US (US … understood?) Is American through and through. The film looks at a nation with guilt, the prosperity of which is at the expense of others and which is built on a foundation of suffering. Here the characters live a carefree life and have long since hidden the price that others had to pay for their privileges. The events and figures of the upper world reflect numerous Archetypes and topics of modern America about here. Here are some examples:

  • xenophobia: People are afraid of the other, embodied by the Tethered
  • Half -side reporting: Messages keep silent that the attackers are our doppelgangers
  • ignorance: Jason knows that his mother is a tethered.

  • Class envy and First World Problems: Gabes (Winston Duke) Boot is smaller than that of his neighbor
  • The 1%: The Tylers have a luxury house, reject responsibility, no family support
  • The American core family: Gabe as a false alpha man, Adelaide as a helicopter nut with stress disorder, Zora as a disinterested teen with cell phone addiction and Jason as a mother’s son with autistic features
  • Explanation 1: The revolution of the oppressed

    Almost like a episode Twilight Zone, we end on a cynical note. For a long time, people lived in safety and prosperity at the expense of others. The oppressed minority of the clones, which lived in the shadow of the privileged, now calls for retaliation. With their scissors, they separate the band that connected their fates with those of their oppressors. Now you can be all of you and take your lawful space under the sun.

    As a final picture we see a human chain of Tethered, which, like once, Hands Across America want to set an example in the Reagan era, an era in which the class differences in the United States were extremely high. But this sign does not stand for peace, but is a memorial to show the sheer mass of the socially disadvantaged, which is no longer a minority.

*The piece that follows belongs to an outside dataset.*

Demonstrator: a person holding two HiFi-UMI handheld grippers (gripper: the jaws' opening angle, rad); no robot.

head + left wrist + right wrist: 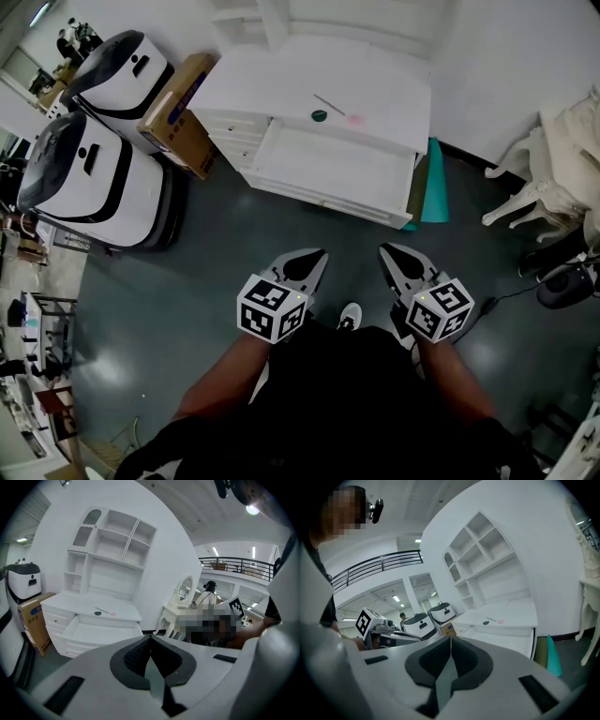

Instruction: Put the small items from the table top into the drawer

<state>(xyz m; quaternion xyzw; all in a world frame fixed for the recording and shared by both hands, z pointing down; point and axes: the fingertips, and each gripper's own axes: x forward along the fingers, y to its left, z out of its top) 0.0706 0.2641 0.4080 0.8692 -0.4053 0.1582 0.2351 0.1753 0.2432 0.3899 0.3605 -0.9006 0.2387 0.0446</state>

    They form a red line across the USA and use it to remind the so -called Redlining on, the systematic and mostly racially motivated distinction between socially weaker groups of people. If you see the attitude of the tethered as a T-pose, the end symbolizes the dominance of the forgotten and marginalized.

    But why did the Wilson family survive the end of the world? In a nutshell: they are the connecting element of the two social classes. As People of Color, you belong to a historically suppressed group of people. In addition, the children are the result of the meeting of both sides.

    Explanation 2: A society destroys itself

    Since the doppelgangers are clones of people, they literally stand for us. You are our dark side. They are The repressed trauma of past generationswhich gets back to the surface. The trauma on the foundation of which our carefree society is built. So the end should symbolize us that the downfall threatens if we continue to live in naive ignorance, because something is boiling under the surface that should no longer be ignored.

    The final picture of the human chain also plays an important role here. This is peeper criticism of the Naivety and double standards The Hands Across America campaign. Because of meal and hope, problems such as hunger and poverty do not dissolve by themselves. So the end symbolically stands for the non-conflict with problematic topics.

    Of course there are other (UA biblical, Marxist) interpretation options for the end of we. But as you turn it and turns, the finale remains a warning finger at our society and humanity, which for various reasons is dismissing itself.

    Alice in Horrorland: So the end of us is even more tragic

    In We are numerous references to Alice in Wonderland and Alice behind the mirrors, which give the final twist a particularly depressive note when we Film from the perspective of the original cadhera regard.

    This was dragged into the underworld (the Wonderland) as a child. She grew up between bizarre people and white rabbits while her doppelganger lived a carefree life.

    For them, the life of compulsory marriages, rapes and unwanted pregnancies was determined. After years of suffering, Adelaide returns to the upper world to practice revenge. In the final confrontation with her opponent, she has the upper hand and is about to defeat her tormentor. Unfortunately, it is killed in the fight and Adelaid’s decades of suffering ends on a tragic note.